#### [GIVEN INFORMATION]

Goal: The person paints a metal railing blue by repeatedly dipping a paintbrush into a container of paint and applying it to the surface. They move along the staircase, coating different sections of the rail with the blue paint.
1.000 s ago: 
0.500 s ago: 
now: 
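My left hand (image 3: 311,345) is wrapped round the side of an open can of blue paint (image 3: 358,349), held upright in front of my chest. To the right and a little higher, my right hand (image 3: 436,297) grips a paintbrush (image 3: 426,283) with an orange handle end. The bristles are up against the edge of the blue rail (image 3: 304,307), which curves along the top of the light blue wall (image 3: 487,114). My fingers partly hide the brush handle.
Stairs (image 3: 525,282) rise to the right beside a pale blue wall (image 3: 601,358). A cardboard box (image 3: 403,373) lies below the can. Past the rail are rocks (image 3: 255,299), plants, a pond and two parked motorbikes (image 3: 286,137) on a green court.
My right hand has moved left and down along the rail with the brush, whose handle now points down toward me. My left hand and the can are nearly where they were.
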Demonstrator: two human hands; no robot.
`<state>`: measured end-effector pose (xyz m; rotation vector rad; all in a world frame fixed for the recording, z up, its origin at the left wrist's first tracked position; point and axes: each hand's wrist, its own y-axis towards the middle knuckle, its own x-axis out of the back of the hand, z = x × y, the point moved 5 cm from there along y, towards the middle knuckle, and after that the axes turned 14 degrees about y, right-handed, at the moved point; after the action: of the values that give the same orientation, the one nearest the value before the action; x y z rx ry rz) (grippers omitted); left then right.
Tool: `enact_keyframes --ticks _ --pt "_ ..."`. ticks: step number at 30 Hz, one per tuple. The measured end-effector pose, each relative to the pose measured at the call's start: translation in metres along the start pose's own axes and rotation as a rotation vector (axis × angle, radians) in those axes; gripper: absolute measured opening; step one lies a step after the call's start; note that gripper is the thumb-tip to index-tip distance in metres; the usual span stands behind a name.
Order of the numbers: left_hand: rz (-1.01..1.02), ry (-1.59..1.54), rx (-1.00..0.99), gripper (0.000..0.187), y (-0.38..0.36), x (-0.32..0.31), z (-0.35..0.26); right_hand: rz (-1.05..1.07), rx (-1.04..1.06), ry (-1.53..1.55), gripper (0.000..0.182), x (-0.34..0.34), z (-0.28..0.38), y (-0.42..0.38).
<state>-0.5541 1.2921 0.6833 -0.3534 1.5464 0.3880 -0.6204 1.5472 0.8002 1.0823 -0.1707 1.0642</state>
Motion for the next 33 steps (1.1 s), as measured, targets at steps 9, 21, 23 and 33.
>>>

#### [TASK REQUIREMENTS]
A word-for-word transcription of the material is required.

#### [TASK ANSWER]
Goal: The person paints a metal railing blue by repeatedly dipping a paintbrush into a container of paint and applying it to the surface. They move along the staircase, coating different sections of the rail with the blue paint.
1.000 s ago: 
0.500 s ago: 
now: 
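My left hand (image 3: 311,345) is wrapped round the side of an open can of blue paint (image 3: 358,349), held upright in front of my chest. To the right and a little higher, my right hand (image 3: 436,297) grips a paintbrush (image 3: 426,283) with an orange handle end. The bristles are up against the edge of the blue rail (image 3: 304,307), which curves along the top of the light blue wall (image 3: 487,114). My fingers partly hide the brush handle.
Stairs (image 3: 525,282) rise to the right beside a pale blue wall (image 3: 601,358). A cardboard box (image 3: 403,373) lies below the can. Past the rail are rocks (image 3: 255,299), plants, a pond and two parked motorbikes (image 3: 286,137) on a green court.
My right hand has moved left and down along the rail with the brush, whose handle now points down toward me. My left hand and the can are nearly where they were.
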Demonstrator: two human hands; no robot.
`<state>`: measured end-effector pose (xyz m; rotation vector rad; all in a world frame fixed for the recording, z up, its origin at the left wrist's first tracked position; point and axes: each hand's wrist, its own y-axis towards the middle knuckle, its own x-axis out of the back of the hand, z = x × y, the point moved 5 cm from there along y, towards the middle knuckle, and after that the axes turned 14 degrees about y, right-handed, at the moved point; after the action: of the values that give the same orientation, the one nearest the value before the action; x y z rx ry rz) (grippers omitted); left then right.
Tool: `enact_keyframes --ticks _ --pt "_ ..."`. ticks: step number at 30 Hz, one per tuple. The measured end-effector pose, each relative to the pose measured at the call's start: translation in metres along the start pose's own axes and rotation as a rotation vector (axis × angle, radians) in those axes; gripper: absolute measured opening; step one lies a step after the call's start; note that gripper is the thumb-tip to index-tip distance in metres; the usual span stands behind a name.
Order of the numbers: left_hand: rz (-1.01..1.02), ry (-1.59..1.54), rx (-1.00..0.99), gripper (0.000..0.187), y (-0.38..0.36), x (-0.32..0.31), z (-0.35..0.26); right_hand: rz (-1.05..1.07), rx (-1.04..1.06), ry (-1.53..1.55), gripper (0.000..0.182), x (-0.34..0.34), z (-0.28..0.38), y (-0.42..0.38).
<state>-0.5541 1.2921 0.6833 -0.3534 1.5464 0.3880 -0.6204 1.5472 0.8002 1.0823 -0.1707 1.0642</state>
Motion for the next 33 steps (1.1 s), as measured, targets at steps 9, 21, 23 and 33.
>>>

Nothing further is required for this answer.